I pour a fresh glass of water provided by private equity.
Private equity wants to know who I’ll see today, where I’ll go and when.
I jump in the shower, closing the striped curtain of private equity.
Private equity fabricates each minute on my clock: I realize
it’s time to pay my mortgage to a private equity firm
that used to be called a corporate raider,
remember the 1980s, when corporations used poison pills
and golden parachutes to avoid golden handshakes,
back when Gordon Gekko said “Greed,
for lack of a better word, is good.”
Behind my earlobes I spritz a little Eau de Private Equity.
I apply my private equity eye makeup while private equity
keeps a private eye on me in the mirror and I swallow
my morning private equity drugs, blow my nose into the soft tissue
of private equity, which records my secretions, for lack of a better word.
Private equity is charting my biostats, it wants to know
my waking temperature. Private equity is tracking when I’ll menstruate.
I throw on a private equity scarf over my private equity clothing,
zip up my coat courtesy of private equity,
which wishes to test the PH balance of my sweat
and measure my immune system. I confess to you:
I know that tonight when I get home, private equity will
be lounging on the couch, waiting up for me, private equity wants
its own private dancer, private equity wants me to take my top off,
it’s going to ask me to caress it, stroke it, pinch it,
private equity is ready for anything, private equity wants in,
it’s gotten good and greedy, it’s taught me to be voracious
just the way it likes, and now private equity wants me to say it’s sexy,
it’s sexy sexy business, sexy equity, sexy and all up in my private business,
my privacy, it’s piracy, it wants me to say it, just say it, and it wants me.
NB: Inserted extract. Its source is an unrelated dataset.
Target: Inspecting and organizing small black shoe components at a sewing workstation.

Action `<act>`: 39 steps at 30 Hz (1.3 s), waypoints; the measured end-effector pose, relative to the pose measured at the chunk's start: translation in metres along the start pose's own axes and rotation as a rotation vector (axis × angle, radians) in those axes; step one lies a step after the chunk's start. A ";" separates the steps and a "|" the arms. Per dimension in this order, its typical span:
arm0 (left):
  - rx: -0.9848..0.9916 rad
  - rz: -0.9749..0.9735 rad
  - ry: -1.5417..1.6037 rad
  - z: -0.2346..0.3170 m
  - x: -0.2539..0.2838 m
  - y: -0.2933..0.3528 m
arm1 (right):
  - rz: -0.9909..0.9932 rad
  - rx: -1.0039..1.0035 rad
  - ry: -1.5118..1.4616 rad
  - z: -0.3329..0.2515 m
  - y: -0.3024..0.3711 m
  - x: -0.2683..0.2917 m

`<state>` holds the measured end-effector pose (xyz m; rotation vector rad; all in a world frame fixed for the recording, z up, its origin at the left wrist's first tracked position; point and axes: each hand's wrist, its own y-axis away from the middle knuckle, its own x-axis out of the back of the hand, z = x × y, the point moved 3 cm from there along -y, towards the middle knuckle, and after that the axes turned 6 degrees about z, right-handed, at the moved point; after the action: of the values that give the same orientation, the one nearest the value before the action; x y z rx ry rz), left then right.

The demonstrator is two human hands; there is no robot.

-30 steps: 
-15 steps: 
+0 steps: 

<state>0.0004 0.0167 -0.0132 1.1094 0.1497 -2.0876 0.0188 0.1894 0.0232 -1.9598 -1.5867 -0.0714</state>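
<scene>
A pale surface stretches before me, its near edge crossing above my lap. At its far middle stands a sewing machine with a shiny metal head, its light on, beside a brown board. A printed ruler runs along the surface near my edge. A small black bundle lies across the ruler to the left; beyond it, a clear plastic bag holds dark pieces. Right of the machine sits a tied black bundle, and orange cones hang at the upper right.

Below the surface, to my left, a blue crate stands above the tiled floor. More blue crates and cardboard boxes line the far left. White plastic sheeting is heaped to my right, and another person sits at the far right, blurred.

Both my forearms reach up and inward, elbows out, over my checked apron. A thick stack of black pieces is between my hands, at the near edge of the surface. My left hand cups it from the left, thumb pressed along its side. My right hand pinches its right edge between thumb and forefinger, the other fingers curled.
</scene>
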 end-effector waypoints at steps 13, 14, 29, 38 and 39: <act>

In Diagrams of Flesh, Dotted Lines Emerge under Ultraviolet Light
very much like coffins under flags. When politicians permit
the coffins to emerge. On the sidewalk
sits a man in a turban all morning, all evening cradling
news to his right ear. War is happening
over there and over here one by one the newspapers
are shutting down. That solitary woman in rush hour traffic,
what is she yelling at? What prophecy can be found
in the innards of a woman under ultraviolent light?
Burning, Charring, and Other Property Damage
They recognized arson when they saw it. Grandma left the gasoline canister
as evidence, so she could collect the insurance money
and send two of my uncles to jail at once. Shortly after, her wig changed.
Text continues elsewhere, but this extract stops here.